EXERCISE: Determine how many lines of the entries contain "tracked". Reply with that number alone.

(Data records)
········

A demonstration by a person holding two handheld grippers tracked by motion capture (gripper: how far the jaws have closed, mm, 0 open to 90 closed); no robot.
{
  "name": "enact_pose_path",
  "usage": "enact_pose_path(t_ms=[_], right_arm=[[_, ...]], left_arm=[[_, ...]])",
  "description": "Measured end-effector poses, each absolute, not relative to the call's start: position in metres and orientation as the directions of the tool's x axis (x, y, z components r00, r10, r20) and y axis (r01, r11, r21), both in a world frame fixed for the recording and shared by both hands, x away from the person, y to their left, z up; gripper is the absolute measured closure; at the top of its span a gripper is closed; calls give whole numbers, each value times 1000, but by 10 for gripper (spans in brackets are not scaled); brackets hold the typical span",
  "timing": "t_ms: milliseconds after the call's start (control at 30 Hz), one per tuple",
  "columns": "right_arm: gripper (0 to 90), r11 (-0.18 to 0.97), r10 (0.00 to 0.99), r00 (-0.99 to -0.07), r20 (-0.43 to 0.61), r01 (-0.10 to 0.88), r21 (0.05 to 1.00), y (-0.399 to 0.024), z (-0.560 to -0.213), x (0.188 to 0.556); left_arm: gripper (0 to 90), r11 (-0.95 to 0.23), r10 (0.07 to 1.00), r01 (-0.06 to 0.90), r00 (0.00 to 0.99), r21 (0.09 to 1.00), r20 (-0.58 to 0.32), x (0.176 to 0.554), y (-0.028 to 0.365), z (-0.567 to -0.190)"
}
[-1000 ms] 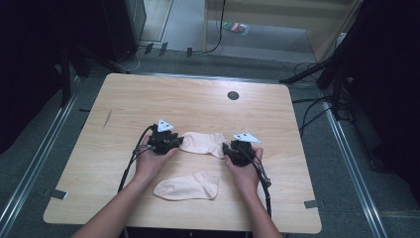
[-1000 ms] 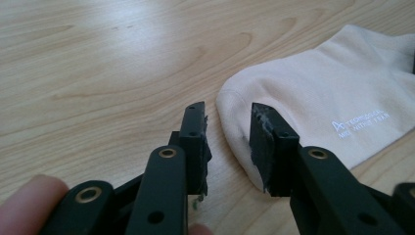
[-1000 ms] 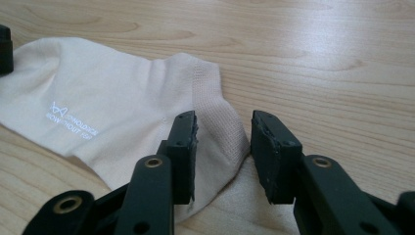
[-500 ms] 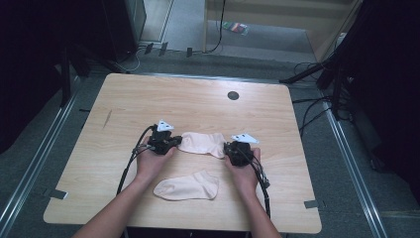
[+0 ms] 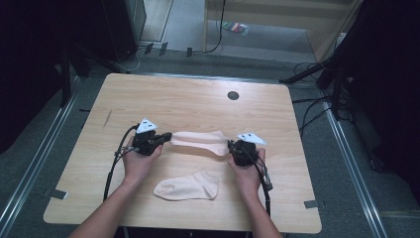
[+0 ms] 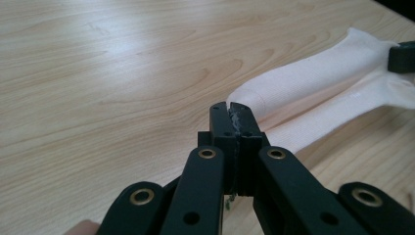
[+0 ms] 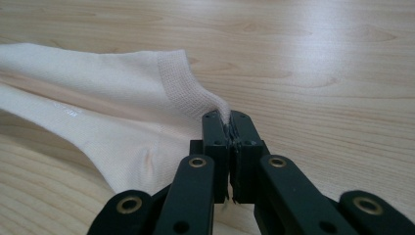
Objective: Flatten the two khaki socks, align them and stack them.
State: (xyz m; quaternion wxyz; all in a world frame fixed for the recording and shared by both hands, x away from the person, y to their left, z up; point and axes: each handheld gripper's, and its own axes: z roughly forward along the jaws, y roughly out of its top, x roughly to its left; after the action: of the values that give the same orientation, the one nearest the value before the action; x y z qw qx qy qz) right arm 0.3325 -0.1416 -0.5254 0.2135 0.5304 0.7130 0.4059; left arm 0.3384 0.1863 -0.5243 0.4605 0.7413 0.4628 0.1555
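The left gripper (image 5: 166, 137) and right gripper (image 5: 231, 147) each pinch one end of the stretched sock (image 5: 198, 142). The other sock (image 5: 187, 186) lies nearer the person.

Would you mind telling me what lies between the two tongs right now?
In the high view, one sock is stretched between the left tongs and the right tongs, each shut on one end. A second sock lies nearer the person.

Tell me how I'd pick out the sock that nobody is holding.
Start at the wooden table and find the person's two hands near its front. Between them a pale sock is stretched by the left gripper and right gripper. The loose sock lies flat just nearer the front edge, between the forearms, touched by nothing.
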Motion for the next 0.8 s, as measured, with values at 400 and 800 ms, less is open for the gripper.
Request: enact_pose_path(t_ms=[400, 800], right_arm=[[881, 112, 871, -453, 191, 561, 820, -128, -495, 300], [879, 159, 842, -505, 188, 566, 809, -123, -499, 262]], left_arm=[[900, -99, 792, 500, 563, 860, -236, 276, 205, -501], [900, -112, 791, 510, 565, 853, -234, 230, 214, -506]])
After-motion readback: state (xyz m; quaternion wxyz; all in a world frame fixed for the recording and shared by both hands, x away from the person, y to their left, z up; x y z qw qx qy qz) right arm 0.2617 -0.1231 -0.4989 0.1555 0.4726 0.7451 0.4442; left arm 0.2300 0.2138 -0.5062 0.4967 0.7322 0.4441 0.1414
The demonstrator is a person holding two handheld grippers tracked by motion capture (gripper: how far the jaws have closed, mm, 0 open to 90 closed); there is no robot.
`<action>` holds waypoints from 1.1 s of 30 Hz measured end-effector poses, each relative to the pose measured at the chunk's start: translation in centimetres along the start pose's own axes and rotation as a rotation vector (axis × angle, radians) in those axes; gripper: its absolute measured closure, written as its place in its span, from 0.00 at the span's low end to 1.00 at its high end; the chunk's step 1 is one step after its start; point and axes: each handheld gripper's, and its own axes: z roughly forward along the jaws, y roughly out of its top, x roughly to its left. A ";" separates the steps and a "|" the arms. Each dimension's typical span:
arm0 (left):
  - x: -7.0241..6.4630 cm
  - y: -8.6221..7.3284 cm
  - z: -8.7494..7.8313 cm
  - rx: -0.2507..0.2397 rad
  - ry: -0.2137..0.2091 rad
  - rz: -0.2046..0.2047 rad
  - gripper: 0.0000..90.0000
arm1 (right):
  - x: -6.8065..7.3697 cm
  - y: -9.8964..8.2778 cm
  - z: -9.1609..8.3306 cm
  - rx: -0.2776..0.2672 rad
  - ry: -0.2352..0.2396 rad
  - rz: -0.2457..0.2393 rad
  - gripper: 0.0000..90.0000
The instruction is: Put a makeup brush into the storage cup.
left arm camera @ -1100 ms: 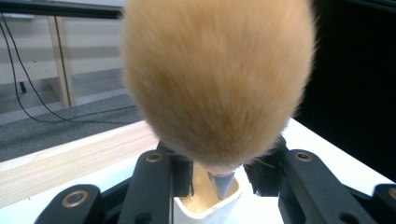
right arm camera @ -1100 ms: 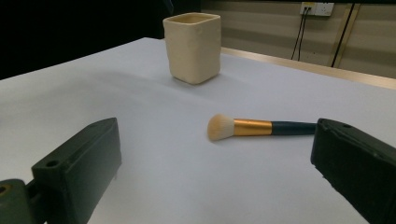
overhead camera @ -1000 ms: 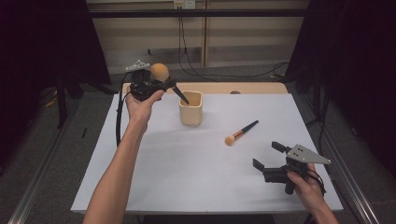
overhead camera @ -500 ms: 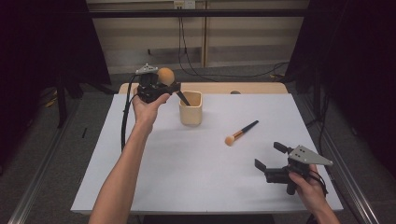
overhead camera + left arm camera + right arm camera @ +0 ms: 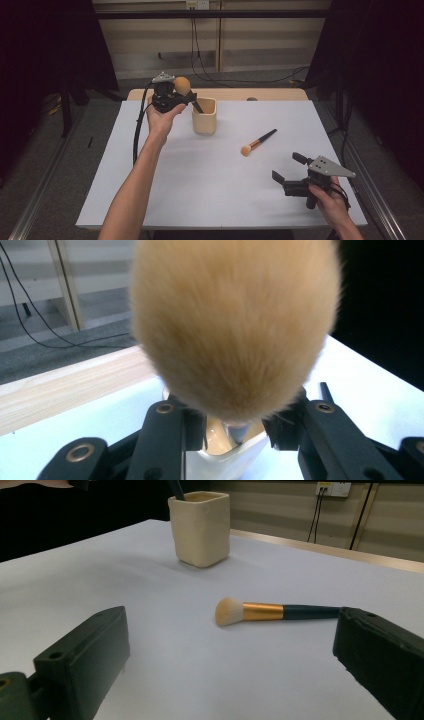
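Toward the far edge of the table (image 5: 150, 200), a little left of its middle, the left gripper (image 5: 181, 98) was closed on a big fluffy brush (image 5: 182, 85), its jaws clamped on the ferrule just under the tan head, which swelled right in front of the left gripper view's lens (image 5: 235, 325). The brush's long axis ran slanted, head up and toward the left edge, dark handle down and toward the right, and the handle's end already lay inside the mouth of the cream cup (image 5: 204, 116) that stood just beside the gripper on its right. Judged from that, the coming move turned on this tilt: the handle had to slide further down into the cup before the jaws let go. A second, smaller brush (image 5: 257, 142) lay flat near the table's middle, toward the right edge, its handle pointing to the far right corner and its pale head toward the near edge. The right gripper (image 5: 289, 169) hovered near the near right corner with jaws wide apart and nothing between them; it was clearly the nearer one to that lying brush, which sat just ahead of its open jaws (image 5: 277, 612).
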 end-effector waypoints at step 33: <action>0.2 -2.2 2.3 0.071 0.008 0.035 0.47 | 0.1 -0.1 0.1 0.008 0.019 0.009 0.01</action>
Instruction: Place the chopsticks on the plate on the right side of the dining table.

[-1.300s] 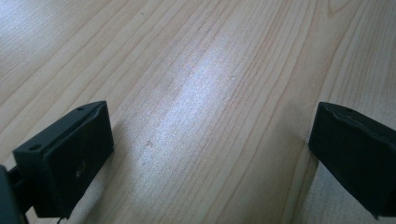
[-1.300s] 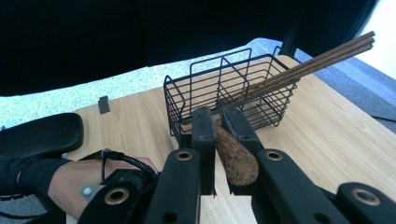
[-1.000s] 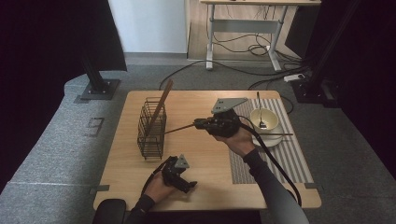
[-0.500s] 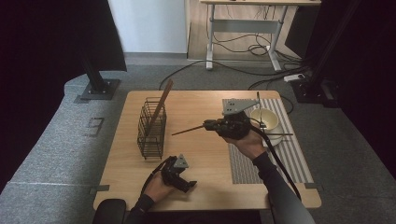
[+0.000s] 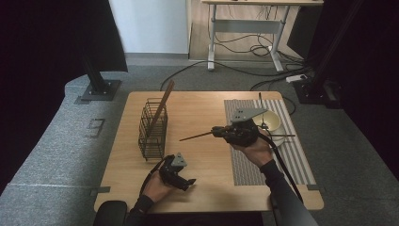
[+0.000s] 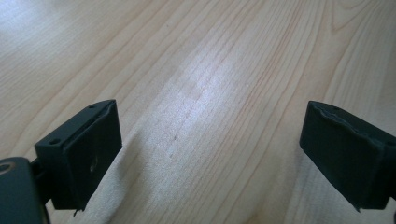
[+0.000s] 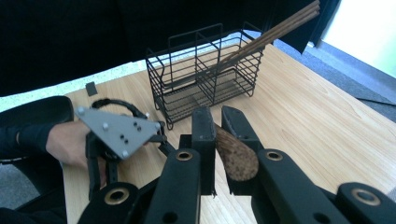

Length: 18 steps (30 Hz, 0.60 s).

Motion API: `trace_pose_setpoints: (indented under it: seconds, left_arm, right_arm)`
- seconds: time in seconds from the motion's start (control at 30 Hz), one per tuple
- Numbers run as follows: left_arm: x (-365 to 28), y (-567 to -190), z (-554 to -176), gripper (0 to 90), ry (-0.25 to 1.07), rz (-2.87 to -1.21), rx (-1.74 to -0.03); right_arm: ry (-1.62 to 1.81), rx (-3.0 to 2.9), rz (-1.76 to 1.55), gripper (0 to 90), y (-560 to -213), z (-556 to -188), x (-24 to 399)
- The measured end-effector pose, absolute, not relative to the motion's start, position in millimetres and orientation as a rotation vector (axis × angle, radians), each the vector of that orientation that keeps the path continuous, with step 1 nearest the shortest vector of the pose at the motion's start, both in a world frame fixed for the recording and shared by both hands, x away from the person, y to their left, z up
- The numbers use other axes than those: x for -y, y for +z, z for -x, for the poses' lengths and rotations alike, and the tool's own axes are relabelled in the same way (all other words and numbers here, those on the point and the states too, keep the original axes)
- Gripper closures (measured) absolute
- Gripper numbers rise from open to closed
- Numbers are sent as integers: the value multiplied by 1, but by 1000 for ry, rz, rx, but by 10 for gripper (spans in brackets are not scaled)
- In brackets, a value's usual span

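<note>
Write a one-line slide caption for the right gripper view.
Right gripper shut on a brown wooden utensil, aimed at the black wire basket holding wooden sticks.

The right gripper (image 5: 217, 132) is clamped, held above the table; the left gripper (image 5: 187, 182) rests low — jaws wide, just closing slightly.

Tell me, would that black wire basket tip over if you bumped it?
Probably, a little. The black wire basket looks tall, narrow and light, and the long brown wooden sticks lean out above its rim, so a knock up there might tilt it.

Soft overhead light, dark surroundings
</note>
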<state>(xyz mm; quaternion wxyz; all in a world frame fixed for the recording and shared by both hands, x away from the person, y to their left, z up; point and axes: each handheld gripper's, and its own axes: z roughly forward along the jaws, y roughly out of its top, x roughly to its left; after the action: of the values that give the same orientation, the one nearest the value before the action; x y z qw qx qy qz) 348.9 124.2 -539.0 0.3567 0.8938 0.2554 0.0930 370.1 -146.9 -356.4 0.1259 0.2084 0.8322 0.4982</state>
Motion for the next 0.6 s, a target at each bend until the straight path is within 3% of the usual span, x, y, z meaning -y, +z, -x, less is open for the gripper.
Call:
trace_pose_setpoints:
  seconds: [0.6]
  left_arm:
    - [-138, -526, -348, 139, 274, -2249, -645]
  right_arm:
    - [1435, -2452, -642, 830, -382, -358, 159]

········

ANSWER SPACE: 2